| Collected data |
......
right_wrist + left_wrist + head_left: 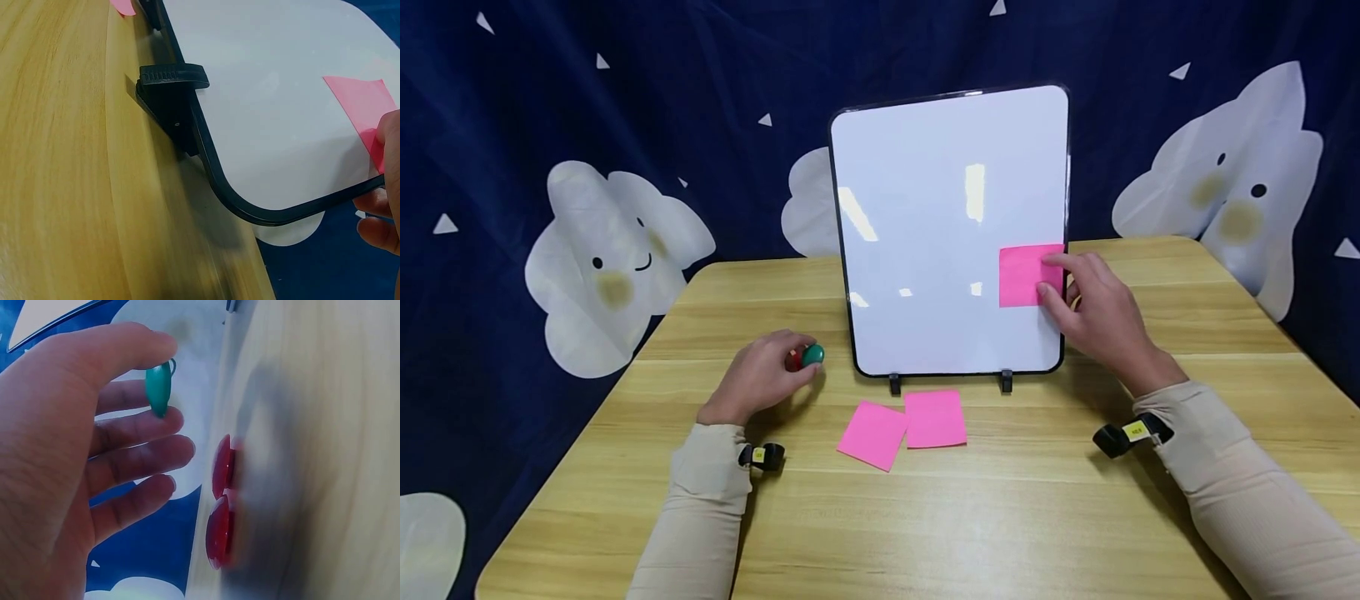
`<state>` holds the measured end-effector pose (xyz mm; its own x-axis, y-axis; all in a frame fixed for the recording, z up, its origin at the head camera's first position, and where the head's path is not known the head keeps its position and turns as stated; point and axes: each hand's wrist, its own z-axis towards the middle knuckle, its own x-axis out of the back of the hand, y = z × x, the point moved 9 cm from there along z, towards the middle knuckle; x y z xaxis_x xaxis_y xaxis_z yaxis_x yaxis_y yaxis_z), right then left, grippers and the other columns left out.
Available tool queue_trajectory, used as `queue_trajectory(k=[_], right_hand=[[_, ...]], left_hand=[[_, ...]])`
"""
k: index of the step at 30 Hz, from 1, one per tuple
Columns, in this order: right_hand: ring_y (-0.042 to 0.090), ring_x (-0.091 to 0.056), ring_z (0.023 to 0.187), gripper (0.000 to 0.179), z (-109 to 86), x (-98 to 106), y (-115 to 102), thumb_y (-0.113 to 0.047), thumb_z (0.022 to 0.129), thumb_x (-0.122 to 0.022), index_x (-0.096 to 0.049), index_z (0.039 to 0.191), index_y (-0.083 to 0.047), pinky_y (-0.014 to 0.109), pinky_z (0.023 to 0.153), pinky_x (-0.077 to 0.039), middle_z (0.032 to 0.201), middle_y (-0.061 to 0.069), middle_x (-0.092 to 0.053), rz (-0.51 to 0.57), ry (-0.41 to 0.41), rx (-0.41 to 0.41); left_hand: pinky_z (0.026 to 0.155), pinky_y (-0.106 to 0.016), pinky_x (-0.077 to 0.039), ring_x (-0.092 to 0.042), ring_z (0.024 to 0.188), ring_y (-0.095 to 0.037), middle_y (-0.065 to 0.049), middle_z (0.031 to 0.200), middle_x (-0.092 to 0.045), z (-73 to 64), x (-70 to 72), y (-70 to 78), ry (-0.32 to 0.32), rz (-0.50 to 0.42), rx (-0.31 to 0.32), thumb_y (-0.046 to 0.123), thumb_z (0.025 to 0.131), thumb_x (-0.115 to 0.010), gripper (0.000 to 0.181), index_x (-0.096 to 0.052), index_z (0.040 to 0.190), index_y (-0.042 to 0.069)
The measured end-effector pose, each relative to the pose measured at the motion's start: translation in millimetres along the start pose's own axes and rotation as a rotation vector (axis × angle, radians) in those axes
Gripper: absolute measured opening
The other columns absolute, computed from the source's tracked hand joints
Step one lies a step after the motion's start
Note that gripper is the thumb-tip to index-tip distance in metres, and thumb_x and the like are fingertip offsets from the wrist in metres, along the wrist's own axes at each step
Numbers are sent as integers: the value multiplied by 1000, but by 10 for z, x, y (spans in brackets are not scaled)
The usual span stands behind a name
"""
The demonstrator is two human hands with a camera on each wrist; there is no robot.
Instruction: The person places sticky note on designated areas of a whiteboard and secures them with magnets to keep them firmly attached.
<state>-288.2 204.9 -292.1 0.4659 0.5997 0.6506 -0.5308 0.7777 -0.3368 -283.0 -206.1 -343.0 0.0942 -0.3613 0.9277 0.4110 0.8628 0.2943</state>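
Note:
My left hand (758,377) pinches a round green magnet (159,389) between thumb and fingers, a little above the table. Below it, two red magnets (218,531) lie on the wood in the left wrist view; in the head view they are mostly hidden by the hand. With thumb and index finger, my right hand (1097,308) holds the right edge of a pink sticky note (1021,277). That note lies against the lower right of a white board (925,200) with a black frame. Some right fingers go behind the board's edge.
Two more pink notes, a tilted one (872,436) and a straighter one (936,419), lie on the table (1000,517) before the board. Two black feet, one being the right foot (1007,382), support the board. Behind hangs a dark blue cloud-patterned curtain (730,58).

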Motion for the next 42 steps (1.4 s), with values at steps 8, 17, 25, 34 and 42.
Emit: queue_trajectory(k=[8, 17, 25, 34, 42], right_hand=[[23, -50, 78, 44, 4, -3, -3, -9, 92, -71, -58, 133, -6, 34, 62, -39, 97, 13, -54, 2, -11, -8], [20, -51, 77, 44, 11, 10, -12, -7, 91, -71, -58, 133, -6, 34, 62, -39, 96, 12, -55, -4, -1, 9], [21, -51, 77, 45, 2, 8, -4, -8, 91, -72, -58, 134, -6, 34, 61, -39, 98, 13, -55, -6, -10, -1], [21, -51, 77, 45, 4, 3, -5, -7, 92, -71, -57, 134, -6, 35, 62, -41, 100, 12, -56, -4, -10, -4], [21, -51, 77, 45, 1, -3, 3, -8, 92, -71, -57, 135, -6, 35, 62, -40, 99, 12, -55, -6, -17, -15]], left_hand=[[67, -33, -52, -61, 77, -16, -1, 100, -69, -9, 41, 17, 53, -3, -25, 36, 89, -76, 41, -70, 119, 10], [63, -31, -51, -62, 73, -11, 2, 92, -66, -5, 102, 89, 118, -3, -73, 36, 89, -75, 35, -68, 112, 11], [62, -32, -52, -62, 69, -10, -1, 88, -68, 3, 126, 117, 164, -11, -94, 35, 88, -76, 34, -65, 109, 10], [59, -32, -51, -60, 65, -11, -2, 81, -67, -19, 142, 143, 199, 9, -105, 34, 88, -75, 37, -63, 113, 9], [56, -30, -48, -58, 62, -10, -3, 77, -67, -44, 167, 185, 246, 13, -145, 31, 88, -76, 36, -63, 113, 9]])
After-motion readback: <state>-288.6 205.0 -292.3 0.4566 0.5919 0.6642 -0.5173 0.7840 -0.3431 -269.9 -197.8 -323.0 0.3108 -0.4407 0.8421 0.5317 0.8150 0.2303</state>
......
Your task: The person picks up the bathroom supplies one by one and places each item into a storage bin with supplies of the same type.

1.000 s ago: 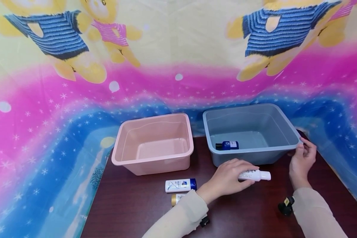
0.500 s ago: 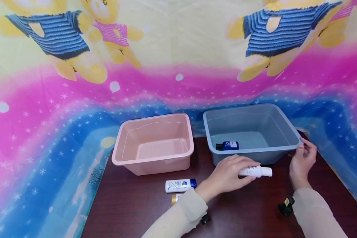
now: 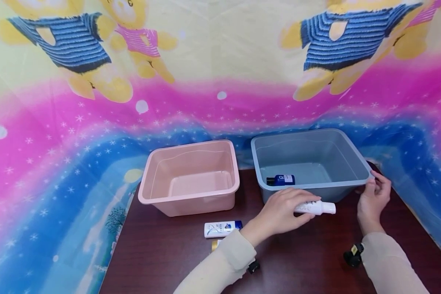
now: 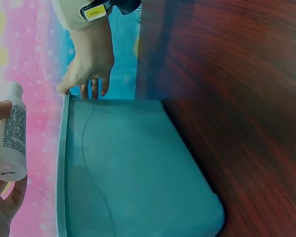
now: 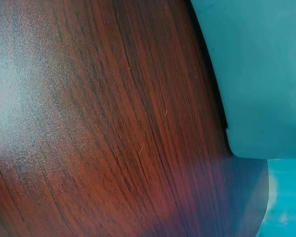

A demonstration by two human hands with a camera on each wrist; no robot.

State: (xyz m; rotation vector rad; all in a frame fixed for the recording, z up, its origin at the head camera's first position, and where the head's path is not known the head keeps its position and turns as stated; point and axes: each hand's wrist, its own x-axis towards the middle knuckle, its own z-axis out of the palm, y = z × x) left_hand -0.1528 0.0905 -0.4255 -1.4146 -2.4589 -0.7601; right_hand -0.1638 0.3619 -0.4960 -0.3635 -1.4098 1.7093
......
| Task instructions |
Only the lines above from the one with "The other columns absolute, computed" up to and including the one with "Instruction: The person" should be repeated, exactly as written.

| Finished task |
The other columns absolute, computed from the source's tracked hand joints
Step one lies a step after the motion's start
Note that gripper is the thumb-tip to index-tip distance in metres, and thumb_x and the like are fingertip offsets from the wrist in metres, along the wrist's own axes at each step
Numbers are sent as integers: the value multiplied by 1000, but by 10 for z, x, y (spans in brackets are not scaled)
The usual span stands behind a name
"""
The demonstrator is two human hands with a camera on each wrist; there is no robot.
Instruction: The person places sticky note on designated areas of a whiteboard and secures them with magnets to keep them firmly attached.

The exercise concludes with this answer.